Harta Karun!
BUKAN MASALAH
“Kamu
mau makan apa? Biar aku pesenin.”
“Aku
nasi goreng aja. Makasih, ya.”
Romantisme
sepasang muda mudi seperti ini lazim terjadi dalam hari-hariku. Bukan, bukan
aku. Namun dua sahabat yang duduk berhadapan denganku. Ben akan dengan sangat
senang hati melayani pujaan hatinya, Sera. Memesankan makan siang, membawakan
buku-buku, mengantar-jemput kuliah, dan segudang kegiatan lain yang konon
paling bisa membuat hati seorang gadis meleleh.
“Ben,
titip pesenin bakso, donk!” aku memasang senyum paling manis untuk menyuap Ben.
“Pesen
sendiri!” tentu saja tidak laku.
“Makanya,
Na, punya pacar jangan jauh-jauh!” Sera mengambil ponselku yang tergeletak di
atas meja kantin.
Pacaran
jarak jauh. Itu lah yang sedang aku dan Kata jalani saat ini. Aku dan
kehidupanku sebagai mahasiswi kedokteran di Jakarta mencoba menyatu dengan
dunianya sebagai calon insinyur di Jepang.
“Hai,
Na, Ra! Boleh gabung?” Joakin salah satu mahasiswa terbaik di kelasku muncul
entah dai mana.
“Hai,
Jo! Silakan!”, aku bergeser agar Jo bisa duduk di sebelahku.
“Kalian
udah pesan makan?” Jo nampak bersemangat.
“Gue
udah. Jiana tuh, belum,” Sera melempar tatapan meledek ke arahku.
“Oh,
mau kupesenin sekalian? Kebetulan aku baru mau pesan, nih,” tanya Jo tulus.
“Boleh.
Tolong pesenin gue bakso, satu porsi, ya!”
Jo
mengangguk tanpa banyak protes. Melihat kondisi aman, Sera melepas tawanya
tanpa suara.
“Kenapa
lo?” kurebut ponselku dari tangannya.
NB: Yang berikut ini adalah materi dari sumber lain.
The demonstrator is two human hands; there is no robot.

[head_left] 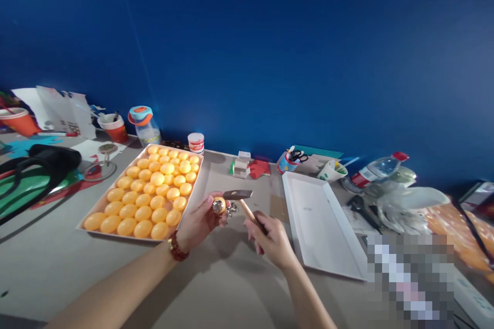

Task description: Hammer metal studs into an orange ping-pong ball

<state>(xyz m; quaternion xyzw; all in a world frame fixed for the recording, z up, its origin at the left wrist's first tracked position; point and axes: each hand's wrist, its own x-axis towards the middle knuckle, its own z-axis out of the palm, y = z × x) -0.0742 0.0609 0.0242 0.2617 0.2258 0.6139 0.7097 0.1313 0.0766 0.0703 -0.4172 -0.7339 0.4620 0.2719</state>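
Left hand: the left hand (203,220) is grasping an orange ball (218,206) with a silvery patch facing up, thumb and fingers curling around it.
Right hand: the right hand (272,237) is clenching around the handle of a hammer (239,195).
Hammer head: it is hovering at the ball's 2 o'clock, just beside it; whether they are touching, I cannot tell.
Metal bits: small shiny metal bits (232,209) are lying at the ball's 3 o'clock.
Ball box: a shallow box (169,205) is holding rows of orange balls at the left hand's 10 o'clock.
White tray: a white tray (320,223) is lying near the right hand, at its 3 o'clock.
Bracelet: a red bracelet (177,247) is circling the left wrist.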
Curiga kalau ia menertawakan sesuatu yang
ada di dalam sana.
“Lo
gila, ya? Hampir seluruh kelas tahu kalau Jo naksir lo. Sedangkan respon lo ke
dia –minta pesenin bakso?”
“Gue
salah? Dia menawarkan bantuan gitu. Dia juga nawarin lo.”
“Jiana
Rarasatiku sayang, dia lagi PDKT ke lo. Tapi, karena status lo adalah pacar
orang yang sekarang lagi nun jauh di sana, ya nggak boleh menyolok,” Sera
cekikikan.
“Terus
gue mesti gimana? Batalin pesenan gue?”
Sera
memutar bola matanya.
“Menurut
gue, Jo ga jelek-jelek banget kok. Pintar lagi. Lo belum lupa dong nilai ujian
anatominya yang paling bagus seangkatan?” Sera berkedip sebelah mata.
“Sialan
lo! Terus Kata mau dikemanain? Susah-susah gue pacaran 3 tahun dari kelas
sebelas, masa mau dibuang gitu aja?” aku mengelus layar ponselku yang berlatar
fotoku dan Kata di Bandara tahun lalu.
“Lo
naif, atau bodoh? Lo kira Kata di Jepang lurus-lurus aja? Nggak ada yang bisa
nolak pesona Padang-Belanda di muka Kata, Na. Kalau kita nggak sahabatan dari
SMP juga, gue mau rebut dia dari lo,” Sera berbisik di kalimat terkahir.
“Gue
dan Kata udah komitmen, Ra. Gue yakin, kalau gue setia, dia juga bakal setia.”
“Ini
baksonya, Na,” Jo kembali bersama Ben dan makanan kami.
“Makasih.
Gue harus bayar berapa, nih?” aku siap mengeluarkan uang dari dompet.
“Nggak
usah, Na. Kapan-kapan aja lo gantian traktir gue,” tangan Jo memaksaku
menyimpan kembali dompet dan ponselku di tas.
Ya, ini hanya makan
siang. Jo dan –mungkin –rasa sukanya tidak akan berpengaruh padaku. Tiba-tiba
aku teringat satu hal. Foto yang ditautkan salah satu teman peremuan Kata di
dinding Facebook-nya. Mungkin Kata
tidak sadar, bahwa gadis itu berbagi momen makan malam mereka berdua di
jejaring sosial. Makan siang berempat, tentu bukan masalah.